I can tell you, it’s been a big one in marketing tech, with the largest capitalisation of a Martech vendor ever announced, Atlassian adding their perspective to tech regulation in Australia, a new book on Twilio’s success, and that Bernie meme, it’s been a year-in-a-week kinda week.
Ready for this? Here’s everything you’ve missed in marketing and tech this week 👇
🏡 My Work
Come work with me at The Lumery! There’s a number of strategy and marketing automation roles going. We’re growing like crazy and just got a fresh delivery of some new merch. It’s a good time to join the Australian team 🦘 Link
💸 Sitecore secures the largest capital raise in Martech history. In what’s been hailed as one of the largest capitalisations in Martech at $1.2 billion (yes billion), Sitecore is doubling down into the customer experience business in a big way. The company is known for their integrated content management solutions and ecommerce platform capabilities, and it looks like they are expanding in a number of different directions with the recently released Sitecore Experience Cloud. Sitecore has recently changed management, with a new CEO which has realigned their businesses priorities. A big part of this raise is Sitecore riding on the coattails of of the pandemic which has accelerated ecommerce adoption and the need for connected cloud solutions. The company is also quite old, it just celebrated its 20 year anniversary (which is like 200 Martech years) and found a decent market to carve out, servicing 33% of Fortune 100 businesses. Integrated CX cloud business has been on a sharp growth curve over the past 3 years, and this capital injection really just helps Sitecore regain ground lost to Salesforce and Adobe’s newer, brighter and shinier solutions.
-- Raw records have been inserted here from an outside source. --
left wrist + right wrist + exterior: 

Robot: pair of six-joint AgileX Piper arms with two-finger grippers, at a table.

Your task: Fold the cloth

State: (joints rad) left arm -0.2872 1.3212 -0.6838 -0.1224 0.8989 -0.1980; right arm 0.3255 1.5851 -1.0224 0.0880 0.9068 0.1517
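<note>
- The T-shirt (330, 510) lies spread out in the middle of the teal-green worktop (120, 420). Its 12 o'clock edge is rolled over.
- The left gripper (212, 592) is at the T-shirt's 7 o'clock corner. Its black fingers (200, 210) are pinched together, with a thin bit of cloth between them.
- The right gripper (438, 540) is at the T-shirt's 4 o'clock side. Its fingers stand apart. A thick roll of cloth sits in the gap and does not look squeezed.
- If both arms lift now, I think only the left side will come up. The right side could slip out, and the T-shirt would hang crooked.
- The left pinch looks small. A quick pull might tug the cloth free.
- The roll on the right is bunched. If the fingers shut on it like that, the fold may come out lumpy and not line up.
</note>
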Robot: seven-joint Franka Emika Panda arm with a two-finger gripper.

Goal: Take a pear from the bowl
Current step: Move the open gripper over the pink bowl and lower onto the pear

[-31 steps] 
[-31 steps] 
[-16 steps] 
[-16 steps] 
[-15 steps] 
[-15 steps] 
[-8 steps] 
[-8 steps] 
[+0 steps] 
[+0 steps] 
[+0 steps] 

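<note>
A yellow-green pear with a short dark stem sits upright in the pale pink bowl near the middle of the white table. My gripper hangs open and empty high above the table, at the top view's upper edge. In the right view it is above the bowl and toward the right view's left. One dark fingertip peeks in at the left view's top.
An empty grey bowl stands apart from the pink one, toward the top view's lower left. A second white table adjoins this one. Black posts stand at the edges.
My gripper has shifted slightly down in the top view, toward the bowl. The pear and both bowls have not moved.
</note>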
Where Sitecore goes with this massive capital injection is still to be seen. My working assumption is they will double down on customer success, instead of expanding feature sets. But we’ll see. Analysis. Press Release
Also covered this week: Atlassian's opinion on tech regulation and what makes Twilio a $60 billion dollar company. These are in the subscriber version of TMW. Sign up here to get a link to the full version.
📈Chart Of The Week
When do SaaS vendors figure out their pricing strategy? Sign up here to get a link to the full version and the chart. You won't be disappointed.
📰 Latest Developments
It’s Wikipedia’s 20th birthday!! They did a nice video of the non-profit’s founding and growth over the years. Despite all the noise about how trustworthy content on the platform is, it really is something special and a testament to our ability to create for the greater good - access to information for all. Link
Oracle releases a new low-code product. This is quite interesting, Oracle is experimenting with providing very low entry barrier products to help democratise more of the application development process. A good one for all of those citizen creators out there. Link
Spotify’s re-evaluation of personalisation. Spotify published this research paper on a podcast experiment they did on their recommendation algorithms. It found that personalised podcast recommendations reduced the diversity of podcasts users listened to. Link
Can you quantify user research? A really great argument against trying to quantify qualitative research like survey results, customer interviews and user testing. Stand out quote - "Faith in data grows in relation to your to your distance from the collection of it.” Link
🔢 Data & Insights
Forrester’s evaluation of personalisation and optimisation platforms. The Q4 2020 performance of tech platforms report is focused on onsite optimisation and personalisation had some interesting surprises. Forrester included 10 vendors in their report; AB Tasty, Adobe, Dynamic Yield, Kameleoon, Kibo Commerce, Optimizely, Oracle, Salesforce, SAS, and SiteSpect. Link
Surveying the people who actually implement the tech. Sidecar has released an interesting report on how people who work in digital ecommerce teams perform, their challenges, shifts in skill sets and unique challenges for technology teams. 51% said they don’t have any time. Link
Data-as-a-service. An argument for why data-as-a-service businesses are the next big opportunity for software companies. The idea is that there’s a viable market to sell data to data science teams as more companies have been able to build capability around understanding their own data and now have the software and skills to bring in huge amounts of third party data. Link
Dominos brings together marketing and digital teams. The company is a leader in the food industry when it comes to using data and now they are taking the next stride by removing the barrier between marketing and tech skill sets. Link
Machine learning on Excel. Apparently you don’t need to learn Pytorch or Tensorflow to master AI data models. This outline makes a great argument for the power of excel to build models. Link
✨ Weird and Wonderful
The complete list of Trump’s Twitter insults. Someone at the New York Times profiled thousands of tweets, quite the undertaking. Breathtaking really. Link
A management consultant’s advice on love and sex. I have no idea why The Economist would publish something like this. It’s a novel approach to running your relationship on a spreadsheet. Link
Branding the COVID-19 vaccine? Here’s an idea - let’s incentivise vaccinations by branding the band-aids that people get after getting a shot. It’s aptly called BRAND-AID. Link
Make sense of marketing technology.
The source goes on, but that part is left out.